Aidan, 14 ans, était en train de terminer son test de maths quand il a entendu une série de pétards. Il a d'abord cru à une blague de camarades, et puis un de ses amis est arrivé en courant dans sa salle de classe. Nous pensions que c'étaient des pétards. Jusqu'à ce que nous entendions des gens crier et barricader la porte. Nous avons compris que ce n'était pas un gag, raconte l'adolescent au «Miami Herald».

Sur Twitter, le lycéen est parvenu à témoigner en direct de l'horreur qu'il était en train de vivre. «Je suis au milieu d'une fusillade dans une école», a-t-il d'abord annoncé, avant de publier des photos de sa salle de classe. «Il y a une fusillade dans mon école et je suis enfermé à l'intérieur. P*t**n, j'ai peur, là», a-t-il tweeté.

«Reste en sécurité et reste caché, Aidan! On est tous derrière toi, gamin. Tu vas t'en sortir. La police est sur place», lui a répondu une internaute.

Le jeune homme a encore posté un cliché le montrant assis par terre, toujours dans sa salle de classe. «J'ai regardé les infos locales et il y a 20 victimes», explique-t-il.

Plus d'une heure plus tard, Aidan a publié une photo rassurante de l'extérieur du lycée: «Nous avons été libérés», annonce-t-il.

Aidan n'était pas le seul à témoigner en direct sur le web. Des images extrêmement impressionnantes ont été publiées par des élèves pris au piège, dont une vidéo où l'on entend des coups de feu à cadence très rapprochée.

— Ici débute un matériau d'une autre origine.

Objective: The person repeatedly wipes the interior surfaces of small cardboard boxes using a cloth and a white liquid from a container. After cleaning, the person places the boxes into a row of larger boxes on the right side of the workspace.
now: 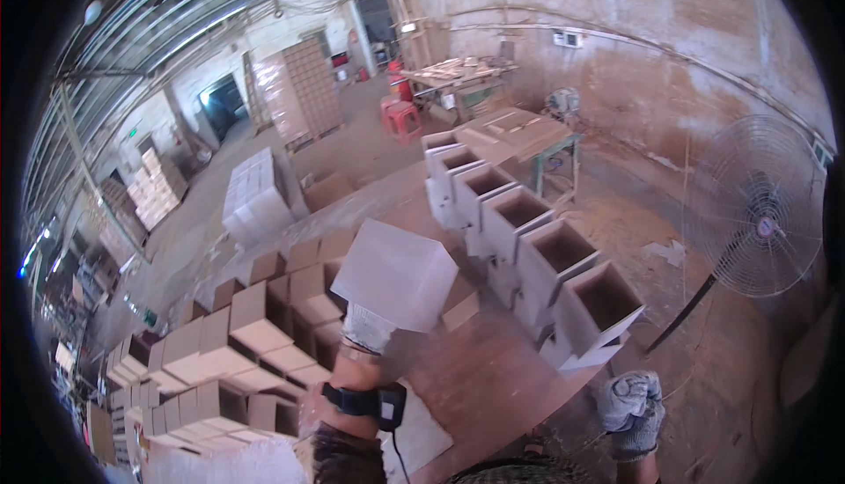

Une journaliste de Miami est restée en contact, via SMS, avec une lycéenne qu'elle connaît bien et qui s'était cachée dans une armoire. «Elle m'a dit qu'elle avait entendu un gros bruit et trois coups de feu... les gens pleuraient dans le placard», raconte la journaliste à CBS. Devant le lycée, une maman attendait désespérément des nouvelles de sa fille: «Elle m'écrivait encore il y a quatre minutes et là elle ne me répond plus et je commence à m'inquiéter», a-t-elle confié.